Ours is a quaint, superstitious culture with strict rules about where and when and why and how male and female reproductive materials may touch. There are different consequences depending on the sex of the parties involved. For example, there are no consequences at all for men (unless they are homos). But women sure have a lot of explaining to do if their genetic material touches someone else’s before they have secured the permission of a bunch of authority figures, such as the ghost of a dead Nazarene on a stick, their dad, their boyfriend, or the U.S. Government.
Genetic material co-minglings that end before a live birth can occur are sometimes overlooked if they are seen as the expression of a popular deity’s capricious nature. These are called “miscarriages” and are God’s will. However, exceptions may obtain if the woman miscarrying is of low moral character, say, a teen slut (as we saw last week, if a teenager exhibits the poor judgement to (a) get knocked up and (b) expel the tissue on a plane, Homicide marches her straight off to the hoosegow), or an art student.
Should a free-wheelin’ Bohemian chick expel reproductive material as a function of her own agency, her motives (unlike those of the deity) can only be interpreted as insufferably self-serving and nefarious, an affront to human decency, even sociopathic. According to the Yale Daily News, the general tone around campus (among those who have heard of Shvarts) seems to be one of “shock.” One undergrad opined that inducing miscarriages for purposes of senior art projects is “morally wrong.” Another was quoted as being unimpressed with the work to the extent that she feels it violates the Constitution.
So a woman may have a miscarriage, but only if she doesn’t want one.
And lard help her if she should try to make a political statement with it.
Whether or not the reproductive material from a young bohemian’s uterus may be exhibited without incident on cubes in Undergraduate Art Shows at Yale remains to be seen; few authority figures know about Shvarts yet. The Yale paper says that, as of yesterday, the even campus reproductive activist groups were unaware of the piece. I suspect that the reason the uterus cops haven’t called out a hit on Shvarts is that they haven’t yet had the pleasure of being scandalized and titillated by her flagrant abuse of her magic feminine powers.

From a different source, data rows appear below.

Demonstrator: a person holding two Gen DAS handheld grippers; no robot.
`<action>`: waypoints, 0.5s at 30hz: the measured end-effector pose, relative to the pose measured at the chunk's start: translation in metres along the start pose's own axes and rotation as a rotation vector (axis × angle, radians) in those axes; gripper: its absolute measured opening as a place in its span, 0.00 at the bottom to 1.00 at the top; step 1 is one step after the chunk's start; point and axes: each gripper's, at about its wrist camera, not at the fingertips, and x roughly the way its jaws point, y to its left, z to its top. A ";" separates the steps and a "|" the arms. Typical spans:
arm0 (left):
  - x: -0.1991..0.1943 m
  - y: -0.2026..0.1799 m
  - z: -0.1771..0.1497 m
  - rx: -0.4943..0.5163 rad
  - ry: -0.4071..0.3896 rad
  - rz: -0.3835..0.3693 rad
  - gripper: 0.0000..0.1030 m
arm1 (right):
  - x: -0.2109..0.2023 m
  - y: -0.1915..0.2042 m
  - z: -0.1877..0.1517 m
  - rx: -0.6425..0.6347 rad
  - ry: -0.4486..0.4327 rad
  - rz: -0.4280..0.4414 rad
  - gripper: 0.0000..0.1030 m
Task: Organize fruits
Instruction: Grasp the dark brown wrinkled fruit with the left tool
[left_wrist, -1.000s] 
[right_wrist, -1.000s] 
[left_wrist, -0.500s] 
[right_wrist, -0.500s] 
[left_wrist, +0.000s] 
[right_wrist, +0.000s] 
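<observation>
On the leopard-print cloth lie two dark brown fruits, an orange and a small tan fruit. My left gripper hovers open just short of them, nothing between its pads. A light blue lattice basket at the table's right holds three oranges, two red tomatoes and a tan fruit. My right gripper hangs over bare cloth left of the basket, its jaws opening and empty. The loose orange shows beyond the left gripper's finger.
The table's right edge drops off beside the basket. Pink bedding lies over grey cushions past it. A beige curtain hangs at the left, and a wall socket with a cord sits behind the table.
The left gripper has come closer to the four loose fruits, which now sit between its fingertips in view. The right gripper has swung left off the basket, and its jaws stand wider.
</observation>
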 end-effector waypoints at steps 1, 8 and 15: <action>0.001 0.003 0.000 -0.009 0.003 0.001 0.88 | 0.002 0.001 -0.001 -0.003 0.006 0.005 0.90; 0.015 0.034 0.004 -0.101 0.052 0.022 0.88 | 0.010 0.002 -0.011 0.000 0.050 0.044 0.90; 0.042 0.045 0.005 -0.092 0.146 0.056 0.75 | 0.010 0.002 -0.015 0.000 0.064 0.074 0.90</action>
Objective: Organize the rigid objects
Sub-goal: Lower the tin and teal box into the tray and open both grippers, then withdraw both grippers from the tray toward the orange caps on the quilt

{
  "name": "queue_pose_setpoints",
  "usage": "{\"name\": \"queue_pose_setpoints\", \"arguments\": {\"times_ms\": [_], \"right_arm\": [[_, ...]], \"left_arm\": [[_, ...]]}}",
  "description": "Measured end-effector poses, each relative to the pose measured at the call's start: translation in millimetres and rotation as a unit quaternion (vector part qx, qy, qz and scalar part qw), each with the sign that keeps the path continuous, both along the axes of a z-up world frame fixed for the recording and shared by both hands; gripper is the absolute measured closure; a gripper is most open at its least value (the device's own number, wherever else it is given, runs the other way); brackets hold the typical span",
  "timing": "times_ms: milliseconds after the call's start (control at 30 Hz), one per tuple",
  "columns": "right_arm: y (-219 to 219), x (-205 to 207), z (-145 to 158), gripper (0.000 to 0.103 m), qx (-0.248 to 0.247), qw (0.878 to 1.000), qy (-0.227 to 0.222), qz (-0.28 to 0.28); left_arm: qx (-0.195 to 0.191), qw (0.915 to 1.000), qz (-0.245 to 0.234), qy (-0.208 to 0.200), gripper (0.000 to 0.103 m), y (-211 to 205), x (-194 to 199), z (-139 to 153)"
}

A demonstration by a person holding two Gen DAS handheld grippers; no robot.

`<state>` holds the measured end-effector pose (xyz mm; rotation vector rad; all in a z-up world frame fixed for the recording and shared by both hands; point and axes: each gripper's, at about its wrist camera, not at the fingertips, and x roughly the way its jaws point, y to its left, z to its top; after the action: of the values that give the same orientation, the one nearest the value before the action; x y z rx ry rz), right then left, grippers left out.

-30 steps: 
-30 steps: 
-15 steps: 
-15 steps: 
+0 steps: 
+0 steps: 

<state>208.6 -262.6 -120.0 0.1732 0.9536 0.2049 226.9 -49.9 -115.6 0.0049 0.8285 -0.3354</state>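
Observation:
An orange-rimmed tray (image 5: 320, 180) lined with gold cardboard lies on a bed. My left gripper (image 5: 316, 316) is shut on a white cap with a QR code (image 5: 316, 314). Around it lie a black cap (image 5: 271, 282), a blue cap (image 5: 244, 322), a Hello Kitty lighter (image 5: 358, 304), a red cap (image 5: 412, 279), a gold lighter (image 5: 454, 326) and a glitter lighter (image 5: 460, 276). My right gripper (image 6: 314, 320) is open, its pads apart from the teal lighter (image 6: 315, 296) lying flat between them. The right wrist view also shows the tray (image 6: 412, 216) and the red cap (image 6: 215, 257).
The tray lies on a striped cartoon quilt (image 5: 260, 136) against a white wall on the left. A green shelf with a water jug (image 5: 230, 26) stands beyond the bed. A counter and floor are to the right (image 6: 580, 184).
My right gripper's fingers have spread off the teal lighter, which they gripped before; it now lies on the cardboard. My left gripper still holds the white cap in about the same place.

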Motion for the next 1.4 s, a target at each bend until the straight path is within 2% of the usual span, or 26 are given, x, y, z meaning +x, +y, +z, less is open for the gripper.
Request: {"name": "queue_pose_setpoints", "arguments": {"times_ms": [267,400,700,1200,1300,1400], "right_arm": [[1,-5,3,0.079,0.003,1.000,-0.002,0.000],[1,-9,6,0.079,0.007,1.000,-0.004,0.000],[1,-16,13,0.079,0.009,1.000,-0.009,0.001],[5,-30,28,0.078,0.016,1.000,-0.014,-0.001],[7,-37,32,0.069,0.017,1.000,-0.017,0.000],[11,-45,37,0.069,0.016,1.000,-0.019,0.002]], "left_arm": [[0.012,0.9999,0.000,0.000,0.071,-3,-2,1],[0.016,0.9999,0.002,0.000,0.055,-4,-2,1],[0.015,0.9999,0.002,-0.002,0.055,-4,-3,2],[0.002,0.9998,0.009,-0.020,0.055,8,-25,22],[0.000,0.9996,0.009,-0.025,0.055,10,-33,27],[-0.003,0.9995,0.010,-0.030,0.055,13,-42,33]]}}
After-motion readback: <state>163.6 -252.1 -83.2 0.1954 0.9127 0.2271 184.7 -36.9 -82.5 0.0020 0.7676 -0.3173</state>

UPDATE: Turns out Shvarts was just pulling our leg! Obviously bucking for a slot on “Wait Wait Don’t Tell Me.”
According to the Chicago Trib: “When confronted by three senior Yale officials, including two deans, Shvarts acknowledged that she was never pregnant and did not induce abortions.” Even so,
Ted Miller, a spokesman for NARAL Pro-Choice America, called the concept offensive and “not a constructive addition to the debate over reproductive rights.”
Peter Wolfgang, executive director of the Family Institute of Connecticut, an anti-abortion group, said his anger was not mitigated by the fact that Shvarts may never not have been pregnant. “I’m astounded by this woman’s callousness,” he said.
I’m kind of disappointed. If it had been real, it would have been gross and asinine, but worth an hour and a half of my life writing an essay about. Now that it’s fake, it’s just asinine. Shvarts owes me an hour and a half.